Work required:
How many of the lines below contain the word "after"? Only the number is wanted.

Data section:
□ □ □ □
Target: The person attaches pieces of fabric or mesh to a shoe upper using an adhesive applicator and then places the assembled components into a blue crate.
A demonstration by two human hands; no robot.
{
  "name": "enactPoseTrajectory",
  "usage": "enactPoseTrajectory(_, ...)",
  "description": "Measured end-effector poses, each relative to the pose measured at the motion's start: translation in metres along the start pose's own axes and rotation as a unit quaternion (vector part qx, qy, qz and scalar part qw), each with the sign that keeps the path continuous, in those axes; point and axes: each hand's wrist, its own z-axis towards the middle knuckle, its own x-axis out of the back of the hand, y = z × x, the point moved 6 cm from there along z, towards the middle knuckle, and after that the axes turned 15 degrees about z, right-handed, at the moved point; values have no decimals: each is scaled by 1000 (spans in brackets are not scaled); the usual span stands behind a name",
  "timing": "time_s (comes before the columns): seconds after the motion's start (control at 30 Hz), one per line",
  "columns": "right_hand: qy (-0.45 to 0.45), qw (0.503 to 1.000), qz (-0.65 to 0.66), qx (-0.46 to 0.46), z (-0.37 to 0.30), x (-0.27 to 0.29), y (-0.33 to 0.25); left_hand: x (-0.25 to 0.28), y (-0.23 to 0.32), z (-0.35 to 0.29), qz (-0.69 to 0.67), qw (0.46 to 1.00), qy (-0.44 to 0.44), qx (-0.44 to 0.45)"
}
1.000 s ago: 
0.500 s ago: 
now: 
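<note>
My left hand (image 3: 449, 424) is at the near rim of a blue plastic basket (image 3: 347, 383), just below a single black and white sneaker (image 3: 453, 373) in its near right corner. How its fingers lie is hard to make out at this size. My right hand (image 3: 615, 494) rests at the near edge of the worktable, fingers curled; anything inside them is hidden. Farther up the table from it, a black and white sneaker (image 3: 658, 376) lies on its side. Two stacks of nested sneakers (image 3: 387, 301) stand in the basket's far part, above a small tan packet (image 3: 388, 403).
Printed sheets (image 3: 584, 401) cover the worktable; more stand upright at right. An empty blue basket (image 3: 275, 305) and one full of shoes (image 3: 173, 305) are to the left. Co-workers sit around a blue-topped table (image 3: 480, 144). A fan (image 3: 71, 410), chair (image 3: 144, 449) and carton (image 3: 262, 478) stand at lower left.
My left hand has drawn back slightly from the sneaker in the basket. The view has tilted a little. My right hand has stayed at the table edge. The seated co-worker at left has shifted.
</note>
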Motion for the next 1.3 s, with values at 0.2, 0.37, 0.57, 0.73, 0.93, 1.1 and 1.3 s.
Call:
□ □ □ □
Solution for this task:
2